Essa teoria mostra-se a cada dia muito viva, apesar de ter sido desenvolvida a quase 50 anos atrás. Ela se mostra muito evidente em virtude da grande massa não saber usar a tecnologia, ou seja, não saber refletir sobre a mesma. A tecnologia deve estar ao nosso serviço, nos ser uma ferramenta útil em nosso dia a dia e também nos dar um leque de possibilidades de ampliar o próprio conhecimento. Contudo, a massa, grosso modo, a utiliza como meio de auto imbecilização, sem mesmo se dar conta disso, vendem-se às grandes necessidades produzidas pelo capital que lhe controlam mentalmente. A tecnologia deve ser usada a partir de um filtro crítico, assim ela ganha ares emancipatórios.

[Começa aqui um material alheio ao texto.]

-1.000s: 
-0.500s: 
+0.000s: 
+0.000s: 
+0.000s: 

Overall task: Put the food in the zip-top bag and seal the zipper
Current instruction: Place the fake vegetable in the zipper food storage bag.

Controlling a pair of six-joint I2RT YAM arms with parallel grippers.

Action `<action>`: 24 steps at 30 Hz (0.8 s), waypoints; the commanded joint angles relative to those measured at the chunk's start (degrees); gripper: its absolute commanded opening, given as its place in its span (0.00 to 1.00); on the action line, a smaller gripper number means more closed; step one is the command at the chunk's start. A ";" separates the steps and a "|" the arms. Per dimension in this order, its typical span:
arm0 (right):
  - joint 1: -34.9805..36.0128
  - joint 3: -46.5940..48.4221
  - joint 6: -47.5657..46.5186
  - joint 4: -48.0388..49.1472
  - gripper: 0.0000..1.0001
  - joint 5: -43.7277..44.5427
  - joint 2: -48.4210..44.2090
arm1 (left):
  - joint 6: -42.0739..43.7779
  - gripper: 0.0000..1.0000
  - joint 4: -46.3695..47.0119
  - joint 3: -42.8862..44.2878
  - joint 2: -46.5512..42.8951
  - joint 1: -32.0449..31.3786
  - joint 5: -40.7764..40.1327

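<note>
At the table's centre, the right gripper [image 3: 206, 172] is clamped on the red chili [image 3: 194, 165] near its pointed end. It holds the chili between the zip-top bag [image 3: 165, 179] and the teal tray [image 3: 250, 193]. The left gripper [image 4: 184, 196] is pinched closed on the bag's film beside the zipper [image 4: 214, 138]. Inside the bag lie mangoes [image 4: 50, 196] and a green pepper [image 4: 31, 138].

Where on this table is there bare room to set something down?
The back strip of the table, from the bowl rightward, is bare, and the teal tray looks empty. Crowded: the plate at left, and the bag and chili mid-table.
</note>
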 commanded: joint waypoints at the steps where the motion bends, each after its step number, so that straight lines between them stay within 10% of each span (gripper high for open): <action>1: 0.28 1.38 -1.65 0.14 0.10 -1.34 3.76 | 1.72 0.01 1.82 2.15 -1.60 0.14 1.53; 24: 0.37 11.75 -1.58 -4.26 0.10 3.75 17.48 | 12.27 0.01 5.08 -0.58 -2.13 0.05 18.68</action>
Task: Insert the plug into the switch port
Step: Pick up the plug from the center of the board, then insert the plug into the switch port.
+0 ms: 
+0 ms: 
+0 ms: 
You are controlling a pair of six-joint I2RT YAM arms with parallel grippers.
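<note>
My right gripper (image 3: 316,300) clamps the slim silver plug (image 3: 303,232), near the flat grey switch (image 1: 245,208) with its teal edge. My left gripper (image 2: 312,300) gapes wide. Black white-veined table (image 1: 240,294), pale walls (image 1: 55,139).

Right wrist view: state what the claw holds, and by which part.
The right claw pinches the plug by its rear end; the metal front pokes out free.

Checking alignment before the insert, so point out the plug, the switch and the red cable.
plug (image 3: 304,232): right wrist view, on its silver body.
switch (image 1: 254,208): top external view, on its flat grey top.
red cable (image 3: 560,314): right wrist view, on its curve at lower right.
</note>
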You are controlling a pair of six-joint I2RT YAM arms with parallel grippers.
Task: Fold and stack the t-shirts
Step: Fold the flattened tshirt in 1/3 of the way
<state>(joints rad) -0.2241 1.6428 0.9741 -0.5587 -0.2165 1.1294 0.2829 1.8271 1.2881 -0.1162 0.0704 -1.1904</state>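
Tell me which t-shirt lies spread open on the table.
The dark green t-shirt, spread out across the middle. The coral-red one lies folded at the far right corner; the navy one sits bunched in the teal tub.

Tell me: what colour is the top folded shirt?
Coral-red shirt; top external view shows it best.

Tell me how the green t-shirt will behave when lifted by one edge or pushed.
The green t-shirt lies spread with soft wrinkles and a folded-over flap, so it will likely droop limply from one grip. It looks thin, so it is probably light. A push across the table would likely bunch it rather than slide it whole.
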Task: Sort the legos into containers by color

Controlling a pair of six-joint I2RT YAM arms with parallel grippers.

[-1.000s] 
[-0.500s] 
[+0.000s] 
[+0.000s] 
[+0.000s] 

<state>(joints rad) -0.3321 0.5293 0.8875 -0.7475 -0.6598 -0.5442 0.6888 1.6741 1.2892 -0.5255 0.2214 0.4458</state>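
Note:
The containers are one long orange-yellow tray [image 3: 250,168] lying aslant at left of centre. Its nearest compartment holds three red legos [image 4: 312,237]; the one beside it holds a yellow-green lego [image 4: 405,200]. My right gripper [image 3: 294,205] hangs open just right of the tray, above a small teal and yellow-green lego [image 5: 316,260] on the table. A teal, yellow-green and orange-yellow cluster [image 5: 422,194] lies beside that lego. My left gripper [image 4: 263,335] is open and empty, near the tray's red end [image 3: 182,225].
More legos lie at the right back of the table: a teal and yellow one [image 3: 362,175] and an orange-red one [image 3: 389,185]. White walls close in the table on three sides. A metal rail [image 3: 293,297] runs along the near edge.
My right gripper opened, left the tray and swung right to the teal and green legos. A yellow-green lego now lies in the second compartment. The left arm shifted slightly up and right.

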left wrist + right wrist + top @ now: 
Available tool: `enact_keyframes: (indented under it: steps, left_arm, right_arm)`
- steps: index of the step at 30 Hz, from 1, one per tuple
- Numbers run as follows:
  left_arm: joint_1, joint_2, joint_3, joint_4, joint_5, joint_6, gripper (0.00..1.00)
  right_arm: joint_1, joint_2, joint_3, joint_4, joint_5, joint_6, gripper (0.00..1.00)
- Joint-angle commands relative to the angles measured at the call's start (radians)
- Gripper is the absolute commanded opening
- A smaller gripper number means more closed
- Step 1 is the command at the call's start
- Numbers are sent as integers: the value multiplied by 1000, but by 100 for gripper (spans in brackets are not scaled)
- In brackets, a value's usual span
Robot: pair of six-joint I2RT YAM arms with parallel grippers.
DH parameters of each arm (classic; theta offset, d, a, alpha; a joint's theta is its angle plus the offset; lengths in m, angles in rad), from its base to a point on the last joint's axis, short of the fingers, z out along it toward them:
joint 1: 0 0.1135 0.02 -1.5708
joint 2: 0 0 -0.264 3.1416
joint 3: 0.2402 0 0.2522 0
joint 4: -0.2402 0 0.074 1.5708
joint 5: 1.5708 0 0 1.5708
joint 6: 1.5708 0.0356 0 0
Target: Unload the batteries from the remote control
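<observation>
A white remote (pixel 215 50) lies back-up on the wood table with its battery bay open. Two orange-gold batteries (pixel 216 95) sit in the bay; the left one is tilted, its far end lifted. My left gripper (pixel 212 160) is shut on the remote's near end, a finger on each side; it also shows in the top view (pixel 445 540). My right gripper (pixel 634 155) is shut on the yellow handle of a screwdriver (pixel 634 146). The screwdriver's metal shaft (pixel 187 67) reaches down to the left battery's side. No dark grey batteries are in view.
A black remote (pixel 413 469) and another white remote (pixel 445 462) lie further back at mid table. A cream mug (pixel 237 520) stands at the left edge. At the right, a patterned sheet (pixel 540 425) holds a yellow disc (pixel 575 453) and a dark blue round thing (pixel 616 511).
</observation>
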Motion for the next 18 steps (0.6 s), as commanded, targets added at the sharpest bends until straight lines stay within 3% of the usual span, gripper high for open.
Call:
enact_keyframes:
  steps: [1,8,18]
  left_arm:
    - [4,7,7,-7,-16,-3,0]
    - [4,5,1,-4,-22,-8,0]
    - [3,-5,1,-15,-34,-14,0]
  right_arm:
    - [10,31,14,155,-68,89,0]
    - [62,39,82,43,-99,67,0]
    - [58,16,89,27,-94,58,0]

Talvez um filme que tente representar a gravidade da situação que chegamos se chama “Idiocracia”, dirigido por Mike Judge, que descreve a nossa sociedade daqui a 500 anos e mostra como a tecnologia usada de forma incorreta nos imbeciliza. Outra questão fundamental e muito atual é a influência do espetáculo na política hodierna. De fato, nossa política tornou-se um espetáculo, onde vence quem tem sua ‘imagem’ vinculada de forma mais difusa. Não se discutem propostas, não se discutem as questões sociais e econômicas que deveriam estar na pauta dos partidos e dos candidatos e candidatas, simplesmente se cria uma imagem, uma representação do candidato ou candidata e se esquece de todo o resto. Nesse contexto, são poucos os que verdadeiramente lutam por uma sociedade mais politizada.

Nesse cenário, torna-se cada vez mais urgente se discutir publicamente a condição humana, com a vontade de se difundir as teorias críticas de nossa realidade, de modo a instigar o espírito revolucionário no que tange a ordem imposta. Só a partir de uma revolução cultural será possível construir uma nova lógica que refunde a sociedade contemporânea.

Thiago Burckhart é estudante de Direito.